BEFORE THE STREETLIGHTS COME ON

When I was growing up … and even when my son was growing up in the 1970s, kids went out to play. Alone. Unsupervised. Unstructured. Disorganized with not a single adult to keep an eye on us. We built “forts” and “clubhouses” out of crates and old boxes and anything we could find that mom wouldn’t miss. We played stickball with old, pink Spalding balls that were often long bast bouncing or even being “round.” You didn’t go and buy a “stickball set.” You found an old broomstick and someone had a ball, or what used to be a ball, or you all chipped in and bought one in the local (!) toy store.

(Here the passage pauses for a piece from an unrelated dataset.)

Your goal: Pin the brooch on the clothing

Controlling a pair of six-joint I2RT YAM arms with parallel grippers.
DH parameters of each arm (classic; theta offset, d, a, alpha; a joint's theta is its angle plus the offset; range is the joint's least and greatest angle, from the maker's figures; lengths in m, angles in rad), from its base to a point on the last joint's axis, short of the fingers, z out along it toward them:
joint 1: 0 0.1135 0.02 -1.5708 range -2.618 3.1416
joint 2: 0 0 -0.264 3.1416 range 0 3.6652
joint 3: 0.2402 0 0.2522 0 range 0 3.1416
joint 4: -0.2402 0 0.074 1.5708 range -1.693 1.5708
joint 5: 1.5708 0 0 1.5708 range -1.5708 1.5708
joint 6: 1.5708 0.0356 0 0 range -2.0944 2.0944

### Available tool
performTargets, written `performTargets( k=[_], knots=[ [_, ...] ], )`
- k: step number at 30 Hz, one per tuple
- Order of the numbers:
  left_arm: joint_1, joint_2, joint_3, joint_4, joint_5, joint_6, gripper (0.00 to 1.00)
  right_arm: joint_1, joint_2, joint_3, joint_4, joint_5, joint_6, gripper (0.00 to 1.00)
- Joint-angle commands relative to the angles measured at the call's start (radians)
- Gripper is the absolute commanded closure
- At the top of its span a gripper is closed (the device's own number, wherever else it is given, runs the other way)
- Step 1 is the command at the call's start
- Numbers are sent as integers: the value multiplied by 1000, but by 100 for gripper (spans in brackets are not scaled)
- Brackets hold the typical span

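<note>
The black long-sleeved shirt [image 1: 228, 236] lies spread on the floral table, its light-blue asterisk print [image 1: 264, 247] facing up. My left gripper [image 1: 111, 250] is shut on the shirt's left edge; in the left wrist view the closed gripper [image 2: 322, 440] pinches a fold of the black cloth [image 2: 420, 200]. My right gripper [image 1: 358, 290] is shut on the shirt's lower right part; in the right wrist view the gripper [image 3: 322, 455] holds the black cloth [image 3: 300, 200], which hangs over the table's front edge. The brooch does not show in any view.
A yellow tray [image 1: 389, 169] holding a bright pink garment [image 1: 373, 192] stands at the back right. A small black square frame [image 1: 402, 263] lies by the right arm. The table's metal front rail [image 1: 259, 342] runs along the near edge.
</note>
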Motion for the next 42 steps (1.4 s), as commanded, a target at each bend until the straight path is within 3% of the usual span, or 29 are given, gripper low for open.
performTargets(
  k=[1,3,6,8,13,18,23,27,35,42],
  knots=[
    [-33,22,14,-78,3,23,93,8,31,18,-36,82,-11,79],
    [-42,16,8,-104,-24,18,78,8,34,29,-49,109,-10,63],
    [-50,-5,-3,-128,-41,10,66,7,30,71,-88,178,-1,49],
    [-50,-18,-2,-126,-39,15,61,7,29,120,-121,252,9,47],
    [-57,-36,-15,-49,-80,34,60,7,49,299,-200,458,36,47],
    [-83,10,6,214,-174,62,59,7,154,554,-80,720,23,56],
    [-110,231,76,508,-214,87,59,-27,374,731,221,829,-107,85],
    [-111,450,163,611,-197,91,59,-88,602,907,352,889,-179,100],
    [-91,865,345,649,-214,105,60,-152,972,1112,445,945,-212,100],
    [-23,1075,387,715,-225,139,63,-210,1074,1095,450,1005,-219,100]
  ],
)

Remember toy stores? Not “Toys R’ Us.” Local shops where you could buy a ball or a bat or a Ginny doll for anything from a few cents to a few dollars and take it home to play. The shopkeepers were always grumpy old guys (probably a lot younger than we are now), but they had a gleam in their eye. If you don’t like kids, you don’t run a toy store.

We ran around a lot. Tag was one of the basics. Even dogs play tag. “Catch me if you can,” you shouted and off you went. If you got tagged, you were O-U-T. But if you could run fast enough, you could grab whatever was “home” and one shouted “Home free all!” and everyone was back in the game.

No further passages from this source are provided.